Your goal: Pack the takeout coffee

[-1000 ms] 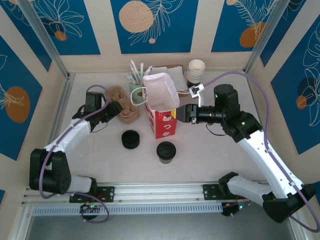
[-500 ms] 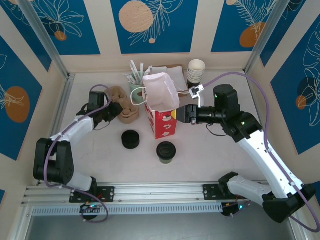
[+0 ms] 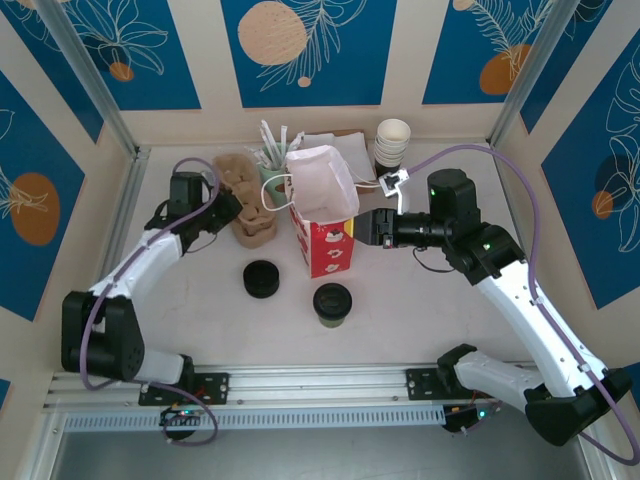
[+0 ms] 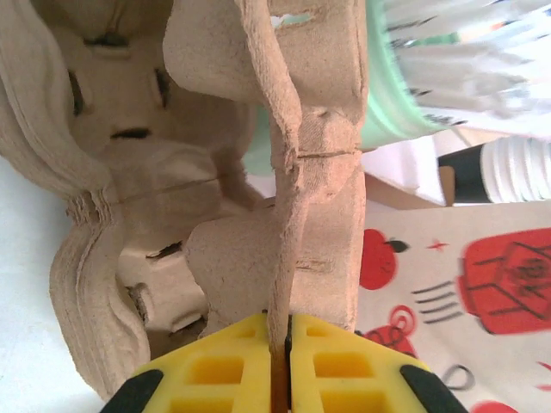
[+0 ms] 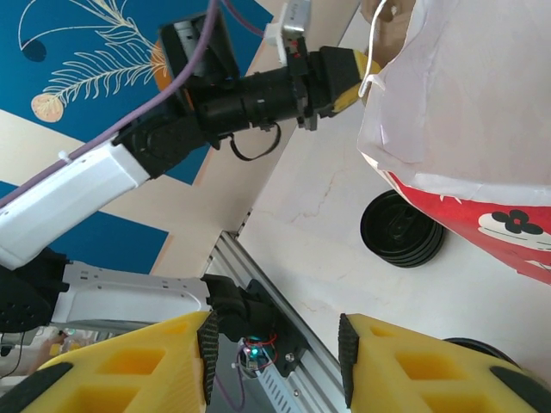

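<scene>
Brown pulp is clamped in the left gripper [image 4: 278, 334]. Its yellow fingers are pressed together on one thin upright wall of the brown moulded-pulp cup carrier [image 4: 301, 138]. That wall is probably chosen because it is the one section thin enough for a pinch grip. The carrier lies on a stack of similar ones, and it is not clear whether the grip takes one layer or several.

The right gripper [image 5: 274, 337] stands moderately wide with nothing between its fingers. It is level with the side of the red-and-white paper bag [image 3: 322, 238], just beside it. This position suits steadying the bag, whose mouth stands open upward, ready for loading.

The dark green takeout coffee cup with black lid [image 3: 332, 303] stands upright on the white tabletop [image 3: 420, 300]. It is unheld, on the base side of the right gripper and offset toward the left arm, well apart from both grippers. Packing is judged not yet begun, since the cup is outside the bag.
</scene>
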Controlling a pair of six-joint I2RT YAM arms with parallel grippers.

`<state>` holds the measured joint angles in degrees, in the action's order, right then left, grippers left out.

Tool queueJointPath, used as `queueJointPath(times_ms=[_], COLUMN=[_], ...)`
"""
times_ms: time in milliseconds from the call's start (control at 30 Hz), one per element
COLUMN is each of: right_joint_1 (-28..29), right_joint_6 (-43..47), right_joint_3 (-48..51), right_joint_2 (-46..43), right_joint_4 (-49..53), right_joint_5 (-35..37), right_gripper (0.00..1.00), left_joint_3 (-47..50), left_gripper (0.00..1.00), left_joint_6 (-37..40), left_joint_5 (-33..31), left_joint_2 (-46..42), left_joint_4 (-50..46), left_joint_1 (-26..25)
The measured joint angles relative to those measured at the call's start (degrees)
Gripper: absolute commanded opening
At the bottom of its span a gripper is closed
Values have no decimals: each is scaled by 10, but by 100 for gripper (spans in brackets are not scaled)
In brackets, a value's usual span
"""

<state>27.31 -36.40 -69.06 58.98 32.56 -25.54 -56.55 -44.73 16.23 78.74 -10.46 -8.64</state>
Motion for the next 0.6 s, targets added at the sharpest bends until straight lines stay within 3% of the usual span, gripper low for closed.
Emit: queueJointPath(times_ms=[400,600], right_joint_1=[1,15], right_joint_6=[-10,-13], right_joint_3=[-1,-24], right_joint_2=[-9,7], right_joint_4=[-33,-64], right_joint_5=[-21,-36], right_gripper=[45,47], left_joint_3=[-83,-151], left_gripper=[10,10], left_joint_6=[66,100], left_joint_5=[-56,4], left_joint_2=[-184,-238], left_joint_4=[-189,-246], left_joint_1=[0,0])
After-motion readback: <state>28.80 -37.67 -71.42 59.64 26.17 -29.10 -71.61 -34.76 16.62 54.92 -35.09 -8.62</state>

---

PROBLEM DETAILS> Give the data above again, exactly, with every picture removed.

SOLUTION FOR THIS TASK>
Your goal: Pack the takeout coffee

[-1000 ms] 
[-500 ms] 
[+0 ms] 
[+0 ms] 
[+0 ms] 

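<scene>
Brown pulp is clamped in the left gripper [image 4: 278, 334]. Its yellow fingers are pressed together on one thin upright wall of the brown moulded-pulp cup carrier [image 4: 301, 138]. That wall is probably chosen because it is the one section thin enough for a pinch grip. The carrier lies on a stack of similar ones, and it is not clear whether the grip takes one layer or several.

The right gripper [image 5: 274, 337] stands moderately wide with nothing between its fingers. It is level with the side of the red-and-white paper bag [image 3: 322, 238], just beside it. This position suits steadying the bag, whose mouth stands open upward, ready for loading.

The dark green takeout coffee cup with black lid [image 3: 332, 303] stands upright on the white tabletop [image 3: 420, 300]. It is unheld, on the base side of the right gripper and offset toward the left arm, well apart from both grippers. Packing is judged not yet begun, since the cup is outside the bag.
</scene>
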Controlling a pair of six-joint I2RT YAM arms with parallel grippers.

`<state>` holds the measured joint angles in degrees, in the action's order, right then left, grippers left out.

Tool queueJointPath, used as `queueJointPath(times_ms=[_], COLUMN=[_], ...)`
"""
times_ms: time in milliseconds from the call's start (control at 30 Hz), one per element
COLUMN is each of: right_joint_1 (-28..29), right_joint_6 (-43..47), right_joint_3 (-48..51), right_joint_2 (-46..43), right_joint_4 (-49..53), right_joint_5 (-35..37), right_gripper (0.00..1.00), left_joint_3 (-47..50), left_gripper (0.00..1.00), left_joint_6 (-37..40), left_joint_5 (-33..31), left_joint_2 (-46..42), left_joint_4 (-50..46), left_joint_1 (-26..25)
The measured joint angles relative to those measured at the call's start (degrees)
Gripper: absolute commanded opening
At the bottom of its span a gripper is closed
Values have no decimals: each is scaled by 10, but by 100 for gripper (spans in brackets are not scaled)
In brackets, a value's usual span
"""

<state>27.31 -36.40 -69.06 58.98 32.56 -25.54 -56.55 -44.73 16.23 78.74 -10.46 -8.64</state>
Motion for the next 0.6 s, targets added at the sharpest bends until straight lines stay within 3% of the usual span, gripper low for closed.
Emit: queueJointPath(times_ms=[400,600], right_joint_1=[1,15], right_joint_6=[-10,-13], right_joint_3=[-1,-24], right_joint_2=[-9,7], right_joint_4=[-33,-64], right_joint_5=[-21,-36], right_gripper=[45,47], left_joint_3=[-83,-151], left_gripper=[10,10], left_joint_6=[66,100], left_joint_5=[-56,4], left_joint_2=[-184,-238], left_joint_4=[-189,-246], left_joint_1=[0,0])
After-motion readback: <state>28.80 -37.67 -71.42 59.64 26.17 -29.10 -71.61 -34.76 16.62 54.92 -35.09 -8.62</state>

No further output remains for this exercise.